### Work instructions
Two lines below mark the span: the one containing "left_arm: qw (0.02" and the one containing "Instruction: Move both". Set down both, plus every line between, exactly as they stand, and nothing else.
(Data extract)
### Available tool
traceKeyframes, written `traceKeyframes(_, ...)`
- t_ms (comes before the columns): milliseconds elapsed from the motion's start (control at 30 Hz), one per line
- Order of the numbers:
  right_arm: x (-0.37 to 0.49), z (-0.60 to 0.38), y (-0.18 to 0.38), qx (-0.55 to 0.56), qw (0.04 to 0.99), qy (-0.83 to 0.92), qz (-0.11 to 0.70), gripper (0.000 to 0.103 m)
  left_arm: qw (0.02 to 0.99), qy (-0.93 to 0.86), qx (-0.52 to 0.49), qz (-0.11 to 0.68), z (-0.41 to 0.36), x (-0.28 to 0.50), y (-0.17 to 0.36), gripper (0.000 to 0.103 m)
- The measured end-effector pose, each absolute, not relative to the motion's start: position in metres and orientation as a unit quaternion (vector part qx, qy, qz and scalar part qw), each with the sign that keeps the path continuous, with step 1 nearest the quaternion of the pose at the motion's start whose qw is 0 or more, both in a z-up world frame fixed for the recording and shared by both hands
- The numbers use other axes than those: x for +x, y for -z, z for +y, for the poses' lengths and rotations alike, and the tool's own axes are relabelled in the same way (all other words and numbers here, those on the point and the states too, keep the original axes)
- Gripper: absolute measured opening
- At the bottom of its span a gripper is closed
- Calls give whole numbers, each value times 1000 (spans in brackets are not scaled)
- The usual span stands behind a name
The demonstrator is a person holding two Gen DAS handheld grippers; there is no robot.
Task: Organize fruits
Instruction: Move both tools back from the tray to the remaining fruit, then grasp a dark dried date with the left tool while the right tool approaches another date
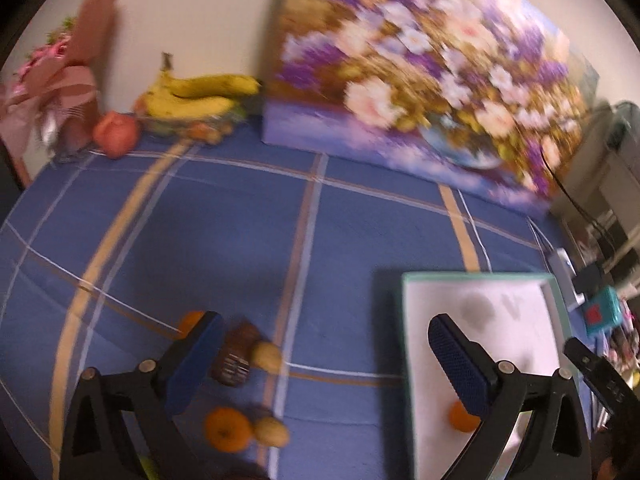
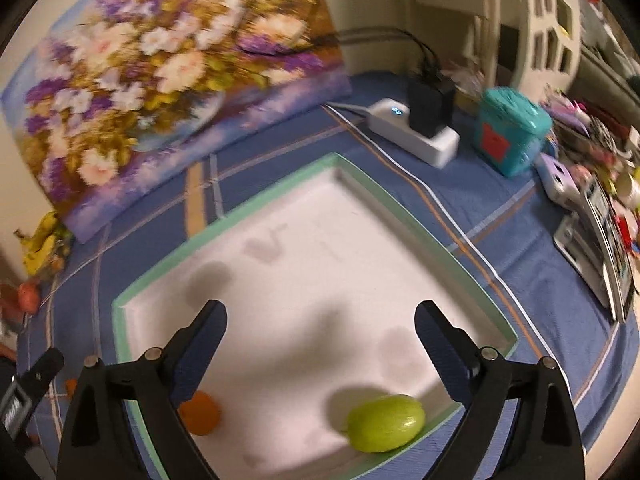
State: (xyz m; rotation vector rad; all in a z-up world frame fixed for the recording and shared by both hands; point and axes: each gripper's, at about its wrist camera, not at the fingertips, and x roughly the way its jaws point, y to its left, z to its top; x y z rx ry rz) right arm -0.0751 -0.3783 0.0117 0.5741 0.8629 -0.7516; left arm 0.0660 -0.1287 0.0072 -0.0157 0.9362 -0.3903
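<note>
My left gripper (image 1: pixel 328 356) hangs open and empty over the blue checked cloth, beside the left rim of a white tray (image 1: pixel 404 320) edged in mint green. Below its left finger lie two oranges (image 1: pixel 226 428) (image 1: pixel 190 320), two small yellow-brown fruits (image 1: pixel 266 356) (image 1: pixel 272 432) and a dark brown object (image 1: pixel 234 360). A further orange (image 1: pixel 460 420) sits in the tray. My right gripper (image 2: pixel 320 320) is open above the tray (image 2: pixel 360 176), nothing between its fingers. A green fruit (image 2: pixel 386 424) and the orange (image 2: pixel 200 412) rest on the tray floor beneath it.
Bananas (image 1: pixel 196 96) in a dish and a red apple (image 1: pixel 116 132) stand at the far left by a wrapped bouquet (image 1: pixel 52 92). A flower painting (image 1: pixel 420 80) leans on the wall. Right of the tray are a white power strip (image 2: pixel 412 132), a teal box (image 2: pixel 508 128) and clutter.
</note>
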Motion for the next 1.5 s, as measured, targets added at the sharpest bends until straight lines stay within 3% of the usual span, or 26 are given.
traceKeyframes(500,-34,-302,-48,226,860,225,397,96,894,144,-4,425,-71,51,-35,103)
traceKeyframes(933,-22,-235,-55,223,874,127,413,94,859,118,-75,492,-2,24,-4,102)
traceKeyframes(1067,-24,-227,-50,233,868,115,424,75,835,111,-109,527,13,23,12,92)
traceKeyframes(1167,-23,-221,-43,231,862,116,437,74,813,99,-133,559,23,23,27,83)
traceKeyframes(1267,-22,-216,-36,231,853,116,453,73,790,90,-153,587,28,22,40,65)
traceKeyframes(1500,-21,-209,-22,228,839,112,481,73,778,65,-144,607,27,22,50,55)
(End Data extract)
### Exercise result
  left_arm: qw (0.02 to 0.99), qy (-0.93 to 0.86), qx (-0.52 to 0.49), qz (-0.11 to 0.68), z (-0.41 to 0.36), x (-0.28 to 0.50), y (-0.17 to 0.36), gripper (0.000 to 0.103 m)
- The measured end-effector pose, each absolute, not relative to the motion's start: position in metres and orientation as a unit quaternion (vector part qx, qy, qz and scalar part qw), each with the sign that keeps the path continuous, with step 1 nearest the quaternion of the pose at the motion's start whose qw is 0 or more, both in a z-up world frame fixed for the recording and shared by both hands
- The numbers use other axes than those: x for +x, y for -z, z for +y, for the poses' lengths and rotations alike, and the tool's own axes are relabelled in the same way (all other words and numbers here, those on the point and the states too, keep the original axes)
- Gripper: absolute measured opening
- At the bottom of its span a gripper is closed
- Calls give whole numbers, each value times 1000 (spans in brackets are not scaled)
- The usual span stands behind a name
The demonstrator is a person holding two Gen DAS handheld grippers; there is no robot.
Task: Organize fruits
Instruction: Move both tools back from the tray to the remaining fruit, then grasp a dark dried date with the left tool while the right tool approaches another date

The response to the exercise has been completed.